Co-Verify To Optimize Your Embedded Design

When it’s part of an existing tool flow, performance analysis promises improved end products with little or no cost increase.

Jim Kenney

May 1, 2004

12 min read

As the capabilities of wireless networks improve and become more sophisticated, the expectations and desires of wireless-device users seem to grow exponentially. The result is an ever-increasing demand for better levels of service and performance from mobile devices. For true data and communications mobility, bandwidth must increase—even as power requirements decrease and security improves. These pressures are driven by an accelerating, highly competitive wireless marketplace. Now more than ever before, design engineers must confront an increasingly difficult set of tasks.

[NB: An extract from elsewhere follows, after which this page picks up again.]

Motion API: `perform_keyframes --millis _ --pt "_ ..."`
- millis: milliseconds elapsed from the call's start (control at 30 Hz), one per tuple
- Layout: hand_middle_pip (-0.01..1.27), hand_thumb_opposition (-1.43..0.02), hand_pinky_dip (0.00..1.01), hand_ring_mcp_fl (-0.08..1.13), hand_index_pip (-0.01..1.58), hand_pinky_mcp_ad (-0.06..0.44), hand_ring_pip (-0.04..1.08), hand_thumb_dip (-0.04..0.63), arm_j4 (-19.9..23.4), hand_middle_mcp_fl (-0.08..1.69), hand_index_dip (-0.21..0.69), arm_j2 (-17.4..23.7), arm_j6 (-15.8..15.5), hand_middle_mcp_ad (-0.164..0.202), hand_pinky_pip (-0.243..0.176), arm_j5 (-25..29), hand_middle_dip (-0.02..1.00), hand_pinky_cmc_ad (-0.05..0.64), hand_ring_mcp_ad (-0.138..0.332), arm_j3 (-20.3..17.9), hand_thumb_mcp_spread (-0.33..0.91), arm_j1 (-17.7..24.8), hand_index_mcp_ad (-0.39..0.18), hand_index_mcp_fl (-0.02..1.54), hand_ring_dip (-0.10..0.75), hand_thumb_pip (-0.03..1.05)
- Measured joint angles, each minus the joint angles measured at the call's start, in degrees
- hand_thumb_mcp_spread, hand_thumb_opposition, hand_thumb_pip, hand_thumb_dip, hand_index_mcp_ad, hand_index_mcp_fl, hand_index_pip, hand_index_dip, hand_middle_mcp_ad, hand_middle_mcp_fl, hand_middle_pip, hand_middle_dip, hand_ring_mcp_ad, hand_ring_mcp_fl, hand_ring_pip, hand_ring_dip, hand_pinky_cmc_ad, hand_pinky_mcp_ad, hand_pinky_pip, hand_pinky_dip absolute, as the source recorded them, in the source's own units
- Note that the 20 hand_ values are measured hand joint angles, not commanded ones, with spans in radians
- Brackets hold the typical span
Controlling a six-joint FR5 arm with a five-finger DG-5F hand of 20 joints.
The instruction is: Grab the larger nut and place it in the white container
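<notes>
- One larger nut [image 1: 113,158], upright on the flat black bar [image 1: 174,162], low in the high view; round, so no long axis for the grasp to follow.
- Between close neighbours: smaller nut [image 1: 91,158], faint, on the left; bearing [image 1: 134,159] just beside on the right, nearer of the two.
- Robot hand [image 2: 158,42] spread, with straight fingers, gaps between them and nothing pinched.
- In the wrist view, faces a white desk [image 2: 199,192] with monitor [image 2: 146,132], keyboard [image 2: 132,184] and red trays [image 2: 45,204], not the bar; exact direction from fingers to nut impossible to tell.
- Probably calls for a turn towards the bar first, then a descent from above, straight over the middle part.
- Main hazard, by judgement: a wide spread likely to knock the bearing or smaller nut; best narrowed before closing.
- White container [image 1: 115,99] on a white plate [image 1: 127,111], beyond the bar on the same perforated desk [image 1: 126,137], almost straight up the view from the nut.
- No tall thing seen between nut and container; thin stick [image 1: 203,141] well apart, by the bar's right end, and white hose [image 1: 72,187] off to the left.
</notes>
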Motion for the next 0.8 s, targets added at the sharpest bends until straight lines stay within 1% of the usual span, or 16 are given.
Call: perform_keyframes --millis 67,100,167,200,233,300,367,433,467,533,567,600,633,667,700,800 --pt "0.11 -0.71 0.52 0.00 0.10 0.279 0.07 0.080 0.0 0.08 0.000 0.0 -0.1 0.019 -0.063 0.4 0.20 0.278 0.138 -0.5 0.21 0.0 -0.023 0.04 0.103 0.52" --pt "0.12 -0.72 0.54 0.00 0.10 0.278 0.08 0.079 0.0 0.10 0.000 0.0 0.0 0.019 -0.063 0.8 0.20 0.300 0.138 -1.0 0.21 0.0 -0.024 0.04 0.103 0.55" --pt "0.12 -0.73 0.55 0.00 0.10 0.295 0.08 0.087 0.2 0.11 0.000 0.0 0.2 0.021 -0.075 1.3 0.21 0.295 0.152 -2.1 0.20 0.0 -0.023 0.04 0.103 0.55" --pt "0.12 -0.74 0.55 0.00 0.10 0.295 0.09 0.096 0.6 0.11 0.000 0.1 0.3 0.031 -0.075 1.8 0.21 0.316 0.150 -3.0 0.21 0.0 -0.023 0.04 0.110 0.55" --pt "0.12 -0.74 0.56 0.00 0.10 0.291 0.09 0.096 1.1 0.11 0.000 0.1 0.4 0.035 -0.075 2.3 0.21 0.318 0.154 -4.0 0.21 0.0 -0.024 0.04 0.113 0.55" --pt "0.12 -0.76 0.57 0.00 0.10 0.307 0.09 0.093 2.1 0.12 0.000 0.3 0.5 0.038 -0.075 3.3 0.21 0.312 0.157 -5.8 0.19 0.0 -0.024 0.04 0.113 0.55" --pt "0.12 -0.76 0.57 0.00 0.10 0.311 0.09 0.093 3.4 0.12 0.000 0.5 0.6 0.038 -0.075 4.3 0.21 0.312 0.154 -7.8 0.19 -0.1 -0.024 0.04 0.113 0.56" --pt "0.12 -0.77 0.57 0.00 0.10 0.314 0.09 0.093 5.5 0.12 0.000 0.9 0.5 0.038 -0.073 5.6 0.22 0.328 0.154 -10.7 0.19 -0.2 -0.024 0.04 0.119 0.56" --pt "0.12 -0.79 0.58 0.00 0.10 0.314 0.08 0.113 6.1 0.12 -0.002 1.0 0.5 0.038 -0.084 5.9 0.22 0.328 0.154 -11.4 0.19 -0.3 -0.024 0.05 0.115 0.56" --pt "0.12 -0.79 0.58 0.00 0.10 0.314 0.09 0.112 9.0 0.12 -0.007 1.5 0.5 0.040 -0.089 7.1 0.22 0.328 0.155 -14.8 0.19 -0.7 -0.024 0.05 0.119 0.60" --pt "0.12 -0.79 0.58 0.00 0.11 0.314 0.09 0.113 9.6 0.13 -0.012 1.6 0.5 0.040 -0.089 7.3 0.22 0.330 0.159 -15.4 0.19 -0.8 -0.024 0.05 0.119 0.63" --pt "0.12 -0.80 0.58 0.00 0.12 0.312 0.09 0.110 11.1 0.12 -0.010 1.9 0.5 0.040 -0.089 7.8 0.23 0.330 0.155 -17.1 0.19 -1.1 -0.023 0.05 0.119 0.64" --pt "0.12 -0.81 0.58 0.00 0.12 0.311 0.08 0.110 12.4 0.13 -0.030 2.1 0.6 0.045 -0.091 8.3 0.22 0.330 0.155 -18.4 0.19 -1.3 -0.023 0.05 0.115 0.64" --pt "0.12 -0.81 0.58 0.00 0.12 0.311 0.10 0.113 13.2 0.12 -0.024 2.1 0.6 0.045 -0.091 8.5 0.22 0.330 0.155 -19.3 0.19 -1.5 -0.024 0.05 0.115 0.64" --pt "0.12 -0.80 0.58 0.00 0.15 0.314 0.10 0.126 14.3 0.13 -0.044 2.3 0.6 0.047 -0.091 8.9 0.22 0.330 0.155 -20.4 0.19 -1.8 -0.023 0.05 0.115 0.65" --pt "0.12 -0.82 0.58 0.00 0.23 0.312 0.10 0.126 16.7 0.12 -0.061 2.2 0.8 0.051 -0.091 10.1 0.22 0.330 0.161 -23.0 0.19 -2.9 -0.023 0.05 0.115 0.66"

The challenges of wireless systems design are many: integrating radio-frequency (RF), analog, and digital signals; reducing power requirements to help extend the battery life of mobile devices; and managing a growing set of functional demands that result in greater hardware and software complexity. More often than not, the growth of system-on-a-chip (SoC) and embedded-systems designs forces all of these competing priorities to be managed on a single piece of silicon (FIG. 1).

The consumer appetite for wireless voice data transfer is driving the burgeoning feature sets of ever-evolving wireless laptops, smart phones, and entertainment devices. Yet concerns about design performance are being raised in tandem with demands for increased device functionality. To respond to these challenges effectively, wireless systems designers must be able to explore alternative configurations early in the design cycle. They need the ability to easily make tradeoffs across mixed-signal boundaries. Designers also must be able to quickly and efficiently pose "what ifs" that shift functions between hardware and software. Having such capabilities in hand greatly enhances the chances of achieving the increased performance that balances the required size, function, and cost of embedded designs.

The answer to providing these options lies in performance-analysis technology. But embedded-systems design teams are already struggling to gain a high level of confidence in functional verification before tapeout. Who has any time to devote to performance analysis and tuning? Plus, performance analysis requires another toolset. With its associated learning-curve and support burden, this toolset is difficult to wedge into the project schedule. But what if performance analysis could be accomplished with minimal effort using a tool that's already in the flow? The market value of the end product could be enhanced substantially at little or no additional cost.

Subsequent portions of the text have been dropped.